The Austin Chronicle

https://www.austinchronicle.com/columns/2000-10-06/78833/

Coach's Corner

By Andy "Coach" Cotton, October 6, 2000, Columns

In the past few years, a subject once considered arcane statistical mumbo-jumbo (of interest to a few media execs, sitcom actors, and razor blade salesmen) has found its way -- somehow and for what reasons I don't know -- into common discourse. I'm talking TV Ratings 101. The baseball All-Star Game pulls a 5 (by using "pulls" and "5" in the correct context, I graduate to Ratings 201), and it'll be front page news the next morning, discussed ad nauseam on the afternoon talk shows and dissected on a Between the Lines segment on ESPN. Recently the ratings bombardment has been especially intense -- the late summer seeing an hourly summary on the particulars of Monday Night Football ratings. The zenith, of course, has been the Summer Olympics, culminating last week with a lengthy front page Olympic ratings story in USA Today. This begs a question: Have we become a nation of television executives?

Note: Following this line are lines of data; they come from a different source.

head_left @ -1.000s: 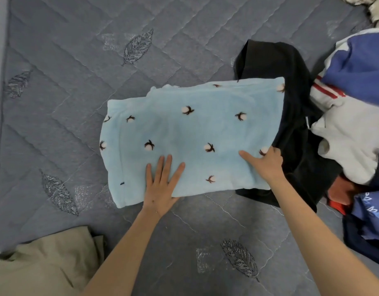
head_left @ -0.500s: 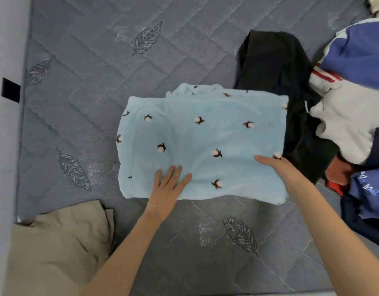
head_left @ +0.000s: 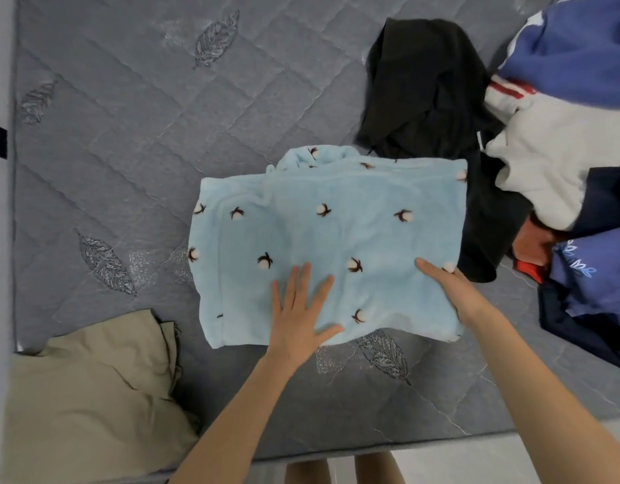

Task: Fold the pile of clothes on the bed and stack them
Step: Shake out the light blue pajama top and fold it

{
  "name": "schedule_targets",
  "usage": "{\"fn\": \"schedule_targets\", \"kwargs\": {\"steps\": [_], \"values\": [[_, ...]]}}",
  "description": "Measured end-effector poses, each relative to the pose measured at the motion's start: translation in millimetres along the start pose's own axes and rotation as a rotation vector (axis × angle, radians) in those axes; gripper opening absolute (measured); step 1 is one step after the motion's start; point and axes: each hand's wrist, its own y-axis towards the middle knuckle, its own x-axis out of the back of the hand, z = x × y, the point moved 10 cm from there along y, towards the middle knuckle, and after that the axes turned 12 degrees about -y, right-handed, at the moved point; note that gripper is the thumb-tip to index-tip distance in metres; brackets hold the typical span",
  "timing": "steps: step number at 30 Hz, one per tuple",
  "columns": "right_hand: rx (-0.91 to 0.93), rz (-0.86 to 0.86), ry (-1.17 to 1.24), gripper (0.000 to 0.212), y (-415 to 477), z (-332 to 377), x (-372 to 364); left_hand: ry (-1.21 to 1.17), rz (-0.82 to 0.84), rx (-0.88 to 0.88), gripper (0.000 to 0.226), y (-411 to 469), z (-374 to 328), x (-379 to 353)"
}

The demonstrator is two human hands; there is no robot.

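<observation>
**Blue fleece pinned flat mid-fold**

The light blue fleece garment (head_left: pixel 329 239), printed with cotton bolls, lies folded into a rough rectangle at the middle of the bed (head_left: pixel 127 134). The left hand (head_left: pixel 298 316) rests on its 6 o'clock edge with fingers (head_left: pixel 303 281) straight and spread, gripping nothing. It probably presses there to keep the layers from sliding.

The right hand (head_left: pixel 451 291) sits at the garment's 4 o'clock corner with its thumb laid on top. Its other fingers are out of sight at the edge, so whether they curl under the cloth cannot be told.

The garment's 3 o'clock side overlaps a black garment (head_left: pixel 423 92). The unfolded pile of clothes (head_left: pixel 563 141) at 3 o'clock runs out of view. A beige garment (head_left: pixel 92 396) at 7 o'clock is also cut off, and whether it is folded is unclear.
</observation>
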Motion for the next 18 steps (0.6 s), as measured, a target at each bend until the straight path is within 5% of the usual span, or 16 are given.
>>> {"fn": "schedule_targets", "kwargs": {"steps": [3,7,10,14,18], "values": [[0.033,0.04,0.005,0.084,-5.2,3.4,-2.8,-0.059,-0.018,0.158,0.085,16.9,6.9,-3.6],[0.086,0.033,0.01,0.046,-13.0,14.8,-4.8,-0.02,0.064,0.273,0.088,26.1,20.9,-16.9],[0.167,0.064,-0.046,0.043,-22.6,38.3,-16.7,-0.172,0.082,0.284,0.088,30.6,13.5,-7.7],[0.349,0.158,-0.112,0.044,-45.9,91.6,-60.0,-0.913,-0.148,0.225,0.056,26.8,3.6,47.8],[0.51,0.296,-0.258,0.045,-72.0,130.3,-136.1,-1.729,-0.225,0.571,0.037,7.7,20.4,77.8]]}}
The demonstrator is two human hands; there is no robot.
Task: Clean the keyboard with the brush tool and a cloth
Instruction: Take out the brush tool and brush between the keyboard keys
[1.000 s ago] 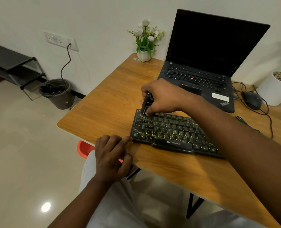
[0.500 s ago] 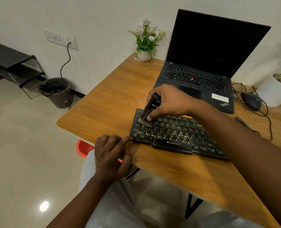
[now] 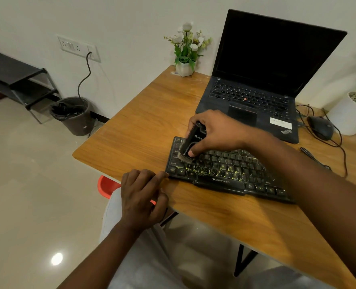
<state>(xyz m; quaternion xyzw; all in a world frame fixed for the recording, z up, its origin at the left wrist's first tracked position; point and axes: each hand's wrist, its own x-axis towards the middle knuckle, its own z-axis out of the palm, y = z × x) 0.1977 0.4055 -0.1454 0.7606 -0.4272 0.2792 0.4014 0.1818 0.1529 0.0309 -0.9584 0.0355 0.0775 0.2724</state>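
Head view: the right hand (image 3: 216, 132) grasps a black plastic brush tool (image 3: 190, 142), its pale bristles on the left-end keys of the black keyboard (image 3: 225, 170) marked ZEBRONICS, near the wooden table's (image 3: 143, 126) near-left corner. The left hand (image 3: 141, 197), released, rests at the near edge with its forefinger touching the keyboard's corner. A ThinkPad laptop (image 3: 256, 97) stands just behind.

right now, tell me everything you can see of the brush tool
The brush tool is a black, blocky, plastic-looking body with a small white logo and an oval cutout in its face, ending in a tuft of pale bristles. It is tilted, bristles down, tips on the keys at the Shift and Ctrl end of the keyboard. The right hand grips its upper part, thumb pressed on its face just above the bristles. Its top is mostly hidden under that hand.
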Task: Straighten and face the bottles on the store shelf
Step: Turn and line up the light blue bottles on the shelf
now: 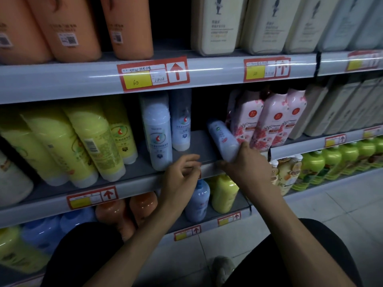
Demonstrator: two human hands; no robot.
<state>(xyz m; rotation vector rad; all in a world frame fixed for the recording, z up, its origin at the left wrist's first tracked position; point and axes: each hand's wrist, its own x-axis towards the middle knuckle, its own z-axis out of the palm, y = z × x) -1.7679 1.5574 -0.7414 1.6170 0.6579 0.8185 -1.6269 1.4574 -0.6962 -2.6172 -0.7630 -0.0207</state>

The answer to this must be yes. Why else would sportswriters and talk show hosts spend so much time debating this issue? The Summer Games from distant Australia has provided an outstanding post-graduate forum on this tedious subject. The foundation of the continuous ratings discussion is as follows: It's the American media's contention that NBC, and sports chairman Dick Ebersol in particular, made a horrific corporate decision and, in fact, stole from the American viewing public (as surely as the innocent Lindbergh baby was swiped from his crib) the privilege of watching the Olympics live -- thereby forcing us to endure the stomach-churning uncertainty of not knowing the winner of synchronized diving competition until we see it on tape -- in prime time -- the next night.

I think we'd all presume that these guys have college degrees, but clearly they slept in logic class. To argue -- vehemently! -- that Americans would be better served with a live telecast of the 4x100 relays at 4am CST, instead of the dreaded tape delay, is so absurd as to border on the insane. Just this morning I heard one indignant, nationally known sportswriter claim that if he "wanted to see an event he'd set his alarm at 4am." Hot damn. This doesn't border on insane; it is insane.

Anyway, this convoluted thinking created a daily media savaging of the Olympics. Every hourly rating is compared with ratings of the last Olympiad, and the one before that, and the one before that. NBC is ridiculed and Canada's national network, CBC, lavishly praised for showing the games live to an appreciative Canadian audience of three lumberjacks in Saskatoon, an insomniatic Newfoundlander tuna fisherman, two drunken cowboys in Calgary, and 17 happy Eskimos from Inuvic, where it's dark most of the day anyhow, so who cares what time it is? And a beleaguered Ebersol notes, "Olympic TV bashing has become a blood sport."

Finally my point: Who cares? Why should you or your Grandpap Zeb give a damn whether or not Taco Bell or Gillette made an efficient ad buy? My single concern in watching a sporting event is that the cable doesn't go out. I don't care if you watch it. Go run in the park, check your e-mail, watch Oprah. It's all good.

It was during the strike year NBA Finals, similarly filled with breathless, gloomy ratings reports, when this first struck me as odd. Here I am, nestled comfortably in my dark little room, happy and content, watching my favorite sport, yet being bombarded with advertising execspeak. Am I an NBC programming executive who might care? Am I shelling out big bucks for promised viewers not there? Negatory on both counts. I'm a sports fan. The game's on. I'm happy. Court is closed. How did this become a fascination with the American public? It's crazy.

Crazy ... who am I calling crazy? I find myself gazing aimlessly out the 17th-story window of my parents' apartment in downtown Chicago, overlooking the vast expanse of green that is Lincoln Park. In the near distance is the lakefront, shimmering under a no- smog-Sunday blue sky. It's an unusually warm day for early October. The park's filled with swarming Chicagoans, mimicking the fat, busy squirrels among them. Veteran residents know to grab Indian Summer by the throat and embrace it while you can; the long, gray Midwestern winter could start tomorrow. I pick up the binoculars to check it out.

I see a little kid, shirtless, riding one of those ubiquitous black-and-white scooters. The fields are filled with simultaneous games of softball, soccer, and football. A dad tosses a ball to his small son. A homeless guy is asleep on a bench he's sharing with an old man with a mustache reading the Tribune. A girl is on her stomach, sunning on a red blanket. A fit-looking couple is rollerblading, pulled along by two happy dogs. Over on the beach, where I once whiled away summer after summer, a few people are swimming in the always-icy lake. The strollway's crowded with buff, agile folk rollerblading, cruising smartly along past joggers and walkers. The EMS wagon is tending to a skateboard injury. A fat lady's eating an ice cream bar.

Sitting here, cooped up 17 stories in the sky, getting worked up over Olympic ratings ... I'm the one who's crazy. I'm going down to the park.